Showing posts with label grocery. Show all posts
Showing posts with label grocery. Show all posts

Monday, November 4, 2013

Welcome Aboard My Grocery Shopping Cart

So this one is a pretty straightforward post for today, just basically taking you on a virtual journey on what is usually present in my grocery shopping cart every week.

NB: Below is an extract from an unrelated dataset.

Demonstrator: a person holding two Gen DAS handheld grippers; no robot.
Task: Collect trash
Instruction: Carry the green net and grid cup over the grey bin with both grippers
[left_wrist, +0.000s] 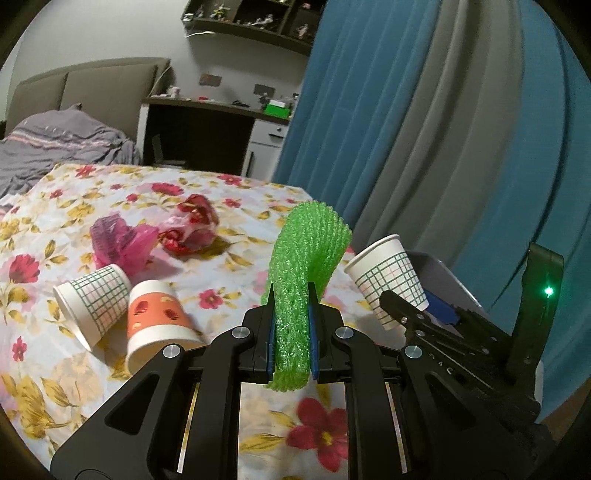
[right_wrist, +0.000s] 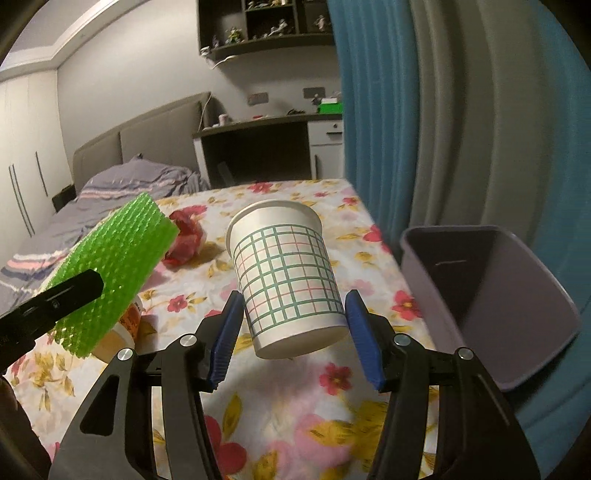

My diet is rather strict but the ingredients and items are actually quite varied and I’ll be covering a wide variety of food groups/beverages which I consume on a weekly basis.


Let’s get to it…


Complex Carbohydrates:
  • Sweet potato
  • Whole wheat bread (Rich Bake)
  • Rye bread (from TBS)
  • Oatmeal flakes (Flavons D’Avoine by Emco - found in any major chain supermarket)


Proteins:
  • Chicken breasts (I prefer my chicken with bones and I get ‘baladi’ chicken that is free range and raised on a farm to avoid any hormones that are injected into mass produced chickens - these natural chicken breasts are notably smaller in size but have more flavor than the ones you’d find in a deep freezer in your average supermarket)
  • Sirloin Steak (only eat red meat once or twice a week max - 200 gram cuts)
  • Organic eggs (found in most major chain supermarkets)
  • Salmon (Norwegian salmon steak cuts from Gourmet)
  • Tuna cans (in brine NOT oil - the Sunshine 185 grams net weight variety is quite alright)


Dairy:
  • Rayeb milk (Juhayna Rayeb - 50% less fat variety 250 ml packs)
  • Cottage cheese (I usually buy directly from the cheese section at the supermarket - no name brand)
  • Skimmed milk / 0% fat milk (Juhayna)


Vegetables [The majority of my fruits are obtained from the weekly basket by Makar Farms which you can order by directly messaging their Facebook page and anything it lacks can be gotten from any street fruit/vegetable vendor):
  • Lolla Rosa lettuce
  • Frisee lettuce
  • Green mustard leaves
  • Red mustard leaves
  • Mustard frisee leaves
  • Brussels Sprouts
  • Red cabbage
  • Cucumbers
  • Tomatoes
  • Cherry tomatoes
  • Mini radishes
  • Mini turnips
  • Multi-colored carrots
  • Onions
  • Garlic
  • Endives
  • Asparagus
  • Egg plant
  • Yellow/Red/Green bell peppers
  • Green Beans
  • Broccoli
  • Basil
  • Mint
  • Spinach
  • Ginger

Fruits:
  • Bananas
  • Red/Green apples
  • Grapefruit  (if available on season)
  • Kiwi
  • Strawberries (if available on season)
  • Watermelon  (if available on season)
  • Cantaloupe  (if available on season)


Condiments/Seasoning:
  • Paprika
  • Cayenne pepper
  • Black pepper
  • Black seeds
  • Cumin
  • Powdered ginger
  • Mixed spices
  • Ground basil
  • Bay leaves
  • Cinnamon
  • Salt
  • Extra virgin olive oil (The Wadi variety)
  • Balsamic vinegar (The Wadi variety)
  • Apple cider vinegar (The Wadi variety)


Beverages:
  • Green tea
  • Nescafe
  • Anise
  • Cinnamon
  • Unsweetened dark chocolate powder (Hershey’s)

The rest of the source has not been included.